Expertos coinciden en que revertir esta designación requerirá un giro pragmático: combinar diálogos de paz con operativos duros contra capos. Petro ha insinuado ajustes, como reforzar la Marina en el Caribe para bloquear envíos, pero el tiempo apremia; el próximo informe anual en 2025 será decisivo. Mientras, el flujo de cocaína hacia mercados estadounidenses persiste, con precios estables en las calles de Miami y Nueva York, evidenciando la resiliencia del negocio ilegal.

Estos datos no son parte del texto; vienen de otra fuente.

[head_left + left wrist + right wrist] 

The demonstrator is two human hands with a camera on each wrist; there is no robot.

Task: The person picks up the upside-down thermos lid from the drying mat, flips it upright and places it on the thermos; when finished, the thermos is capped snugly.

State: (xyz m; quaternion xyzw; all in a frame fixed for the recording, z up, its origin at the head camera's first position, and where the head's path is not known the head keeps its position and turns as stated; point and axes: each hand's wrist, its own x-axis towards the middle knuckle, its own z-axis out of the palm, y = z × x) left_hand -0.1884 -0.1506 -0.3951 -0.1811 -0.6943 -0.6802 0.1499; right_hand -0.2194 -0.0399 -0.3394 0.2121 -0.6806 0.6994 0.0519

En discusiones recientes con analistas de política exterior, se ha destacado cómo esta medida refleja tensiones más amplias en la agenda bilateral, similares a las vistas en reportes del Departamento de Estado sobre flujos migratorios influenciados por el narco. Fuentes cercanas al gobierno colombiano, consultadas en foros como el Wilson Center, enfatizan que las incautaciones de 2024 no son aisladas, sino parte de una estrategia integral documentada en informes internos de la Policía Nacional. Además, observadores internacionales, alineados con datos de la Oficina de Naciones Unidas contra la Droga y el Delito, señalan que el contexto global de demanda de drogas complica cualquier evaluación unilateral.